* [Available records]
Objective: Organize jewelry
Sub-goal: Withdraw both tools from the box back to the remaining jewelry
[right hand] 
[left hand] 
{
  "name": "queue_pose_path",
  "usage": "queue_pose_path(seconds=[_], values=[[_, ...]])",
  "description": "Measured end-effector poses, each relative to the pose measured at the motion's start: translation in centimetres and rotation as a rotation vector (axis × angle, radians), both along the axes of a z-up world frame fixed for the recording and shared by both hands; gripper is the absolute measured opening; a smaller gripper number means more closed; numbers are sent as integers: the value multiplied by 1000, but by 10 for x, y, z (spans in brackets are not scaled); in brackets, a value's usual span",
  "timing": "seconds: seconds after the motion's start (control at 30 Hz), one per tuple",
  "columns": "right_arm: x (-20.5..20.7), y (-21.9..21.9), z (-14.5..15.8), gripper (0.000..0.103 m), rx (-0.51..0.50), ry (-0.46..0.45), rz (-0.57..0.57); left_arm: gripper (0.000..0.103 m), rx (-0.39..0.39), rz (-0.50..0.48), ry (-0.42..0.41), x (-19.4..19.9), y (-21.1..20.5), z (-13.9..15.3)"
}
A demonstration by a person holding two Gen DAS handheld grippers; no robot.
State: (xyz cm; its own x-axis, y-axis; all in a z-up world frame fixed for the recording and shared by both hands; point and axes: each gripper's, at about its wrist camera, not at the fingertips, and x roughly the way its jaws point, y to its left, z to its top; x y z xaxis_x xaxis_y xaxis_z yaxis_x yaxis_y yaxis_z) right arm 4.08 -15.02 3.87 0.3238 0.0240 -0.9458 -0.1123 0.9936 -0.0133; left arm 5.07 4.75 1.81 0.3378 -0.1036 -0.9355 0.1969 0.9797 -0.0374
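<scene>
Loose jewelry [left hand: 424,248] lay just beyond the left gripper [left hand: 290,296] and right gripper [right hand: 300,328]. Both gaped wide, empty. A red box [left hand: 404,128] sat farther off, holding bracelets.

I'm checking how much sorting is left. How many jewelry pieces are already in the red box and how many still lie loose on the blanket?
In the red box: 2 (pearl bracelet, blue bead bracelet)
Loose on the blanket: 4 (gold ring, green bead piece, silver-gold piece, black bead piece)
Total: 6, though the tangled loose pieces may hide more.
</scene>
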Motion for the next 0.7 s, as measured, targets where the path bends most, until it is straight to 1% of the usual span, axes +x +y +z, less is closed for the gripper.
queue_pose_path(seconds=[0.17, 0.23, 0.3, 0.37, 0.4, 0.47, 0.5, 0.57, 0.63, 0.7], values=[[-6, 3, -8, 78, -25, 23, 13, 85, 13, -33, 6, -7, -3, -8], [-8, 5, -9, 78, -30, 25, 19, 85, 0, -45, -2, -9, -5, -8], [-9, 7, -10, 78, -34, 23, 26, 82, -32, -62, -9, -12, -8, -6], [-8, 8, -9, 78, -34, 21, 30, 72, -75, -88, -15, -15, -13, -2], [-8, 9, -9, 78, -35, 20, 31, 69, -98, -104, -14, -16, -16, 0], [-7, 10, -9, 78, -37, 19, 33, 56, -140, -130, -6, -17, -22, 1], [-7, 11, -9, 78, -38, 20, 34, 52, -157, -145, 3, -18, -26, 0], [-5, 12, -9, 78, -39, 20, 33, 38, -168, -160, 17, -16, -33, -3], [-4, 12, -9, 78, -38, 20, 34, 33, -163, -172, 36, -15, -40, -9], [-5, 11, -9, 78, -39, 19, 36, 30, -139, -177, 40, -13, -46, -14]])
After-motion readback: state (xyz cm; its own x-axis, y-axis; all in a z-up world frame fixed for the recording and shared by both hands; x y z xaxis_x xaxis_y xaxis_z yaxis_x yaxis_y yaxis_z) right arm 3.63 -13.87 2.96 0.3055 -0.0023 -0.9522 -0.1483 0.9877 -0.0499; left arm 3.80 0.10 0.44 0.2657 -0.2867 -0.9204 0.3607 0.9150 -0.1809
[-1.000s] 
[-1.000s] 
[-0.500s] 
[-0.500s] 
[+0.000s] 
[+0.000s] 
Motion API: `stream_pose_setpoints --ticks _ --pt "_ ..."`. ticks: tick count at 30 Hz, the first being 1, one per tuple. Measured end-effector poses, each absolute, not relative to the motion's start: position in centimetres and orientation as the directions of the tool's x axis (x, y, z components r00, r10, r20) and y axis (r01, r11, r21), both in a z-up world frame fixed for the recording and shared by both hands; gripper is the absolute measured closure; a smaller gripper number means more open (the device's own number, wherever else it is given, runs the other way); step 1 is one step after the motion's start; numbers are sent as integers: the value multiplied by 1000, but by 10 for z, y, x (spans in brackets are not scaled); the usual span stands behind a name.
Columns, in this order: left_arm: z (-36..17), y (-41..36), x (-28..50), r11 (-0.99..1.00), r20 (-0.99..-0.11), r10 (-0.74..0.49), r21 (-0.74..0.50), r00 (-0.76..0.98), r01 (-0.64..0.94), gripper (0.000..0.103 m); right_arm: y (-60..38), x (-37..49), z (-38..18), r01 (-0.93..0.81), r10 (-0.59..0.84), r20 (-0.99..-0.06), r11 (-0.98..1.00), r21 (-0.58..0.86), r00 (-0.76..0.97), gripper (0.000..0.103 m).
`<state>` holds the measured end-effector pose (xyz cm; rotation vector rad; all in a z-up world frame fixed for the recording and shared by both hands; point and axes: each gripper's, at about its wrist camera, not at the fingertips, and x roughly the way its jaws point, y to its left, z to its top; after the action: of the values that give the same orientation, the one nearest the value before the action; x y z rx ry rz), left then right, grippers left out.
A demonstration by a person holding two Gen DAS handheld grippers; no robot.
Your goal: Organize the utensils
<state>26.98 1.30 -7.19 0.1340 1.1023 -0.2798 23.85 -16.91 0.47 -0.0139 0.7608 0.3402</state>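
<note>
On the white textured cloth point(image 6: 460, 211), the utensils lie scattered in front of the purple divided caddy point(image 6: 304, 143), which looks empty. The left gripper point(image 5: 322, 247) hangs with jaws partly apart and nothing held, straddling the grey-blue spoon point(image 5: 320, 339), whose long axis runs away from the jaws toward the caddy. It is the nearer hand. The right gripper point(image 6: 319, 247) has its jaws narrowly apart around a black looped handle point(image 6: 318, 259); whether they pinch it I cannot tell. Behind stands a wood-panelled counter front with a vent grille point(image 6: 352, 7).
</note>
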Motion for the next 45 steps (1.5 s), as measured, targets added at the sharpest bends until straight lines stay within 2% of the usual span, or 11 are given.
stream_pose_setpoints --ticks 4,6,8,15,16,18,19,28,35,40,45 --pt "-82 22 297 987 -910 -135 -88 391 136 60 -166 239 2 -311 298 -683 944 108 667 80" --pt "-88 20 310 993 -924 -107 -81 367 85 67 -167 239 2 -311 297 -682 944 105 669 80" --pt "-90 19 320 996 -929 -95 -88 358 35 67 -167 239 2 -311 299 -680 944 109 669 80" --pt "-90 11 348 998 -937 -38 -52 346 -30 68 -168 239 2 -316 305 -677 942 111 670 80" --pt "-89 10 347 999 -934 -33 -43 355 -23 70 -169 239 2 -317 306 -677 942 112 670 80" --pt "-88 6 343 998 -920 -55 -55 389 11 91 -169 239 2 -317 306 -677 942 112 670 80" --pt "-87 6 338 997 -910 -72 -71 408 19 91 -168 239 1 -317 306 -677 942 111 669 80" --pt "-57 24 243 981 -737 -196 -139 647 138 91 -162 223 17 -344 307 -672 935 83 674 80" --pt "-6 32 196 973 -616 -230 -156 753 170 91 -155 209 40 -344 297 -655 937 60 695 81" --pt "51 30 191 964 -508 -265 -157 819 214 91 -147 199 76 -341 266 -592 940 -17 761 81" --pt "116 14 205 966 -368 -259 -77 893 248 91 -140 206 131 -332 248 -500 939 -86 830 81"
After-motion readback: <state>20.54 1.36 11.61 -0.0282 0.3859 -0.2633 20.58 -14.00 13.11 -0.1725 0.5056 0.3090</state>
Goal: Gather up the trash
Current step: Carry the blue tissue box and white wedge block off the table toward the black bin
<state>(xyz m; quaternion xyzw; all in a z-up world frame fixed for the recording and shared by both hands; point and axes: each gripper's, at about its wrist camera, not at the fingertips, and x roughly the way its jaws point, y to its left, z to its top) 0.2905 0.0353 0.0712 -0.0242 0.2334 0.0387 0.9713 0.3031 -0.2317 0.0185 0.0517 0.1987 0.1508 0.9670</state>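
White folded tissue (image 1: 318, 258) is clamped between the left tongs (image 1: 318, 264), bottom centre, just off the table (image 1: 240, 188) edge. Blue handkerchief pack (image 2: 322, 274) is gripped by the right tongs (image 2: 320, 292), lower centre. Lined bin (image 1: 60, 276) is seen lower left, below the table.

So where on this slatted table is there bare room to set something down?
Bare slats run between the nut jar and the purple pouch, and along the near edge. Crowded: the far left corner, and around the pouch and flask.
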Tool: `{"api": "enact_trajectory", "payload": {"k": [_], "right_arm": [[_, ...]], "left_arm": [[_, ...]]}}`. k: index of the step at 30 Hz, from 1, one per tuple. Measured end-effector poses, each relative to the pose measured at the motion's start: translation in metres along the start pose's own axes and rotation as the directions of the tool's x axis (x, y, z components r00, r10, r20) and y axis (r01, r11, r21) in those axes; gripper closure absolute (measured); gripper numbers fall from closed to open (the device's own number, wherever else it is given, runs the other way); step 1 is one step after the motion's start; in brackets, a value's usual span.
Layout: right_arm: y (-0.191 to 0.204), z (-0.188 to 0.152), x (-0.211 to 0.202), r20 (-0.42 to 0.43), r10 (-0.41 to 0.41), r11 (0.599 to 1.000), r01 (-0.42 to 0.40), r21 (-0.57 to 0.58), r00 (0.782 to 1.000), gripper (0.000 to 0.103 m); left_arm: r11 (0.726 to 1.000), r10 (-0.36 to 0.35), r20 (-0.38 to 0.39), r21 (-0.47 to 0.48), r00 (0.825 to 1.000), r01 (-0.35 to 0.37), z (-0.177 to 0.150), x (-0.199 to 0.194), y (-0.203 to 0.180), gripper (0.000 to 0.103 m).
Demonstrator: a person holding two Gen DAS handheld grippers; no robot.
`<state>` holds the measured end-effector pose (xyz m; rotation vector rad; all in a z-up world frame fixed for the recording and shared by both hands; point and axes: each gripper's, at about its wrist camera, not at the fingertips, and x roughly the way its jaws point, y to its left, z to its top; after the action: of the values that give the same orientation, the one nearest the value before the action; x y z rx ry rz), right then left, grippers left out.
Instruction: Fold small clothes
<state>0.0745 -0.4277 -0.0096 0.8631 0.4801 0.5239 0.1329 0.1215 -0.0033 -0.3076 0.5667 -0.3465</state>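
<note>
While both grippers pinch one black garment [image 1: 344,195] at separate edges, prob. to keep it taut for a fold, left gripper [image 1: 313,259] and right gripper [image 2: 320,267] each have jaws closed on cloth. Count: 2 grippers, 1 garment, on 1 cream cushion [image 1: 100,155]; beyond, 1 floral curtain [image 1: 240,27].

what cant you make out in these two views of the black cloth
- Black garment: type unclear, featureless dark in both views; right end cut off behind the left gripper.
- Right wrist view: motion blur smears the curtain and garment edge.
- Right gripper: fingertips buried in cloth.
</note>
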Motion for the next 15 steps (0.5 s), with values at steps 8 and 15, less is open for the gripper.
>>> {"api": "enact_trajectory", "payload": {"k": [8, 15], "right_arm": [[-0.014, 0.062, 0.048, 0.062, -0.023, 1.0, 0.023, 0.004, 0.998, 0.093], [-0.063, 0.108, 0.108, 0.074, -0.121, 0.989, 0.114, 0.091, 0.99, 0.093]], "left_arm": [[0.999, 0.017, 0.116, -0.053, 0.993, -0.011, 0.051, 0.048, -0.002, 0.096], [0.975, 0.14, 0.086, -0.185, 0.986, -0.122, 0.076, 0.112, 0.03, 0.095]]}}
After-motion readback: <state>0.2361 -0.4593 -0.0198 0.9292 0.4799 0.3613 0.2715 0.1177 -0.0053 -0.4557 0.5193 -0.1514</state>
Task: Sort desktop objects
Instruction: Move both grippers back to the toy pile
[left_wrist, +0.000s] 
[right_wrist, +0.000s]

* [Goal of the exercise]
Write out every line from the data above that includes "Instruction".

* [Result of the task]
Instruction: Fold small clothes
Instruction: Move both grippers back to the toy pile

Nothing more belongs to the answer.